For the many low-voltage signal applications, i.e. pump relays, thermocouples, current shunt voltage measurements, we use two HP Data Aquistion and Control Units. They each consist of a HP3497A mainframe that is customised to our application by installing needed cards. This is a truly versatile system, each card providing many channels of analog-out voltage cards, analog signal measurement cards, digital I/O, low current relays, and Type K thermocouple inputs. Each channel has a unique address allowing specific commands to appropiately read or write over the GPIB network. One of HP3497A's is mounted at the magnet table and primarily reads temperatures and controls the Mass Flow Controller, the other HP3497A is mounted at the control rack and interfaces all other low voltage signals. The cables leaving the various DAQ/control cards are routed up to a set of terminal strips in the rear of the control rack, where connections are easily made and removed as needed.

Fig.4 Rear of a HP3497A. Dozens of low voltage and digital I/O signal cables enter and are converted to GPIB (right).

If the DAQ system is nervous system of the cyclotron, then the cable harness connecting the control rack to the magnet table is to be likened to the spine. This harness is called the "umbilical cord" and carries the cabling for the DC magnet power, the RF power, beam dianostic signals, the low voltage signals to and fro, an RS-232 link, and a GPIB link. To make the system as flexible as possible, the umbilical cord fans out to a series of terminal blocks at both ends. As components are installed and removed, the cabling does not have to be disturbed, so far there has only once been a need to increase the cable capacity. Since then ample cabling has allowed for many unforseen improvements. A benifit of the fan outs has been seen in troubleshooting: easy access to terminals allows quick DVM or oscilliscope measurements. The "map" defining all of the connections is perhaps most critical document of the cyclotron, and it is mounted inside the rear of the control rack directly next to the fan out (of course a duplicate is in the log book).

Fig.5 Close-up of umbilcal cord's low-voltage portion fan-out at control rack.

Fig.6 Umbilical cord from the control rack fans out at the rear of the magnet table.

Efficient utilization of space was a key part in the design of the 12-inch cyclotron. The magnet table was needed to raise the cyclotron's working height to a comfortable level, however, a resulting feature was the space underneath the table to mount equipment. Because it was easier to run data cables than bulky AC and sensor cables, it was decided early on that the entire vacuum system (from pumps to gauge controllers) would reside under the table, and as a consequence, all of the thermal telemetry would also reside there.
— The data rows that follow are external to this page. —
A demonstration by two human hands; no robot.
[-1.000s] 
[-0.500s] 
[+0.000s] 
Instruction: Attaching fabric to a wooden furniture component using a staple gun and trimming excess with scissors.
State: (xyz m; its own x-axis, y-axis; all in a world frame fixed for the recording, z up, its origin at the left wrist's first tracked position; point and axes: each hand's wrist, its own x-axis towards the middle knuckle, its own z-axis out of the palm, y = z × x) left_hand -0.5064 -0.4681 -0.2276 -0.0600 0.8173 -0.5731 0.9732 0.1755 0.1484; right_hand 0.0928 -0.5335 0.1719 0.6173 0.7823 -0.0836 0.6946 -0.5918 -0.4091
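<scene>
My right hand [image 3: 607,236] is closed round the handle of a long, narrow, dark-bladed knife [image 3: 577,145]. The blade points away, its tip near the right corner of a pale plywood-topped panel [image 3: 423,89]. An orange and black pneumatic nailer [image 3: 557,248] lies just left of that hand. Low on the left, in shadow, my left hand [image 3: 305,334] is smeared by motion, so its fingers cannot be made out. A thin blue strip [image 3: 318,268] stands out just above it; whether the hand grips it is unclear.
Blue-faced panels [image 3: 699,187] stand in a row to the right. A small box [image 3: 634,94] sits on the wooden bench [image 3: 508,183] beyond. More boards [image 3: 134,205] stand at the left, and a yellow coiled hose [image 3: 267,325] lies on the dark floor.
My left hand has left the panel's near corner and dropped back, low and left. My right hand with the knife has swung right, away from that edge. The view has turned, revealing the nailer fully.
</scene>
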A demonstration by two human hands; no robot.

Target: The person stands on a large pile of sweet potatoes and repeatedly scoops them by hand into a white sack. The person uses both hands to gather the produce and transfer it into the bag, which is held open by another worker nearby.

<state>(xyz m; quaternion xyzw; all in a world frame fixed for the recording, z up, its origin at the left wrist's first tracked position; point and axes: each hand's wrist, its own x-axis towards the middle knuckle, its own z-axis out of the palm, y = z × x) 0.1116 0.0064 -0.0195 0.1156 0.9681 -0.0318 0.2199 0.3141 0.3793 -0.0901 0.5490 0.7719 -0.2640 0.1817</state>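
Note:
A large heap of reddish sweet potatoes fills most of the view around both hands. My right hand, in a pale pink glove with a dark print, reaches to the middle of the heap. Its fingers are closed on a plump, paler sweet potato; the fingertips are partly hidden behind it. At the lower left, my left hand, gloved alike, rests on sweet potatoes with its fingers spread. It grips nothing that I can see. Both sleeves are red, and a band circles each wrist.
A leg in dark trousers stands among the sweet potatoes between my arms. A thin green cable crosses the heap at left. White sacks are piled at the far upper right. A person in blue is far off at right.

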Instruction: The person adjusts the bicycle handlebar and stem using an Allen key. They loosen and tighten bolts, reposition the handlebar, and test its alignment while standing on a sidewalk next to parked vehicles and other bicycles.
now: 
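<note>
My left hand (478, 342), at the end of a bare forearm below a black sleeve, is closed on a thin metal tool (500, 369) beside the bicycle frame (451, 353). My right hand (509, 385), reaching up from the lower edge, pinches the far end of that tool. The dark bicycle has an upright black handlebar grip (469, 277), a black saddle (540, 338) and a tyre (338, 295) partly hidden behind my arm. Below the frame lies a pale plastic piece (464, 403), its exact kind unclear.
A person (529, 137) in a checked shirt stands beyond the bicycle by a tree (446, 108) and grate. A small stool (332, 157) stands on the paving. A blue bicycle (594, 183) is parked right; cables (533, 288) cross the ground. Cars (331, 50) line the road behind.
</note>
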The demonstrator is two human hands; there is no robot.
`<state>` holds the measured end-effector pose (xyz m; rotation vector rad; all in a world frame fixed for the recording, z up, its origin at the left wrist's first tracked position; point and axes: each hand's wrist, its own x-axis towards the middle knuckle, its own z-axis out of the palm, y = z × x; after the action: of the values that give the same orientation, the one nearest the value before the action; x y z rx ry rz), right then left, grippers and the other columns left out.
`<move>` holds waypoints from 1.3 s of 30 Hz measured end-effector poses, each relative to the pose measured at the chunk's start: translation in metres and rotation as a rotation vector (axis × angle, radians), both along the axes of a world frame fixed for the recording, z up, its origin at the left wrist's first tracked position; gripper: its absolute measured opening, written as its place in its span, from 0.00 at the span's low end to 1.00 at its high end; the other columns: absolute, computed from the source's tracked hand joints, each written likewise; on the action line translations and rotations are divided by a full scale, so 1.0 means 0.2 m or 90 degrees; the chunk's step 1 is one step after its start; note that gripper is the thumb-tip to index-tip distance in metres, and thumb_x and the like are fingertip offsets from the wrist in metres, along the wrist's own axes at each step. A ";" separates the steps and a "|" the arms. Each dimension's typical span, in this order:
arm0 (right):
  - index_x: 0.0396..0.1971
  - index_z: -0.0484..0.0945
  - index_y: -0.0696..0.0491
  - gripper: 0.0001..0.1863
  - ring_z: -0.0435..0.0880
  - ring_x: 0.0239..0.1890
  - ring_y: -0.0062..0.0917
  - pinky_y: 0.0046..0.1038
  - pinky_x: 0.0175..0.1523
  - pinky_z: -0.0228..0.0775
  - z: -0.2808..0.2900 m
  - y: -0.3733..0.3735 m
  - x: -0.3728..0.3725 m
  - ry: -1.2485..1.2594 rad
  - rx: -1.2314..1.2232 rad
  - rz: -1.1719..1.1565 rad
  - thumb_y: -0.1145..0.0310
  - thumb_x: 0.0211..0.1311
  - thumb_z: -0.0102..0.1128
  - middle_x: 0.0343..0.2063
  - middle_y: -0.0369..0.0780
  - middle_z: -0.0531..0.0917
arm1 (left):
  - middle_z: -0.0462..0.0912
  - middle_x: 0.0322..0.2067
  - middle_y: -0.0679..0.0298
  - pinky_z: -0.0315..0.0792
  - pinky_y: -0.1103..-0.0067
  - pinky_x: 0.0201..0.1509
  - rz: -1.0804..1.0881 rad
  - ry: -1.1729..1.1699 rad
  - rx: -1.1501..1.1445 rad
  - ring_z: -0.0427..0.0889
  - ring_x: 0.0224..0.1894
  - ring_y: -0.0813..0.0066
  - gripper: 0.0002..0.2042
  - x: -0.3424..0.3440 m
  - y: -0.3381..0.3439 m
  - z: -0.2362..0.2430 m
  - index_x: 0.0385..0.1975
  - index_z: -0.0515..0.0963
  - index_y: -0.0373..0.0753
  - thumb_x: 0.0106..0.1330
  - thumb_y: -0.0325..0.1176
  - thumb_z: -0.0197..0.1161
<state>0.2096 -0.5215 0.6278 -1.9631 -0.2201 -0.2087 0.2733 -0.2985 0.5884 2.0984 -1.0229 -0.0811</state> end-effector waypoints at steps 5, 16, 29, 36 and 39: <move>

Four 19-inch racks were built into the table for ease of mounting equipment - two in the front and two in the rear. Having the vacuum monitoring system located at the magnet table reduced power and space demands at the control rack - already a tight fit.

Fig.7 A front fish-eye view of controls mounted at the magnet table.

Behind the clear and easy accessable magnet table controllers resides a densely packed network of signal cables, RF cables, power cable, cooling lines, several pumps, vacuum lines, pressure lines, and a tank of HV cooling oil. During initial cabling we could sit underneath the table and have our work in front of us. Now at full capacity acessess is considerably reduced. There is alway room for more if need be.

Fig.8 A view underneath the table reveals a dense network of AC and DC power, RF power and signal, and low voltage signals cables.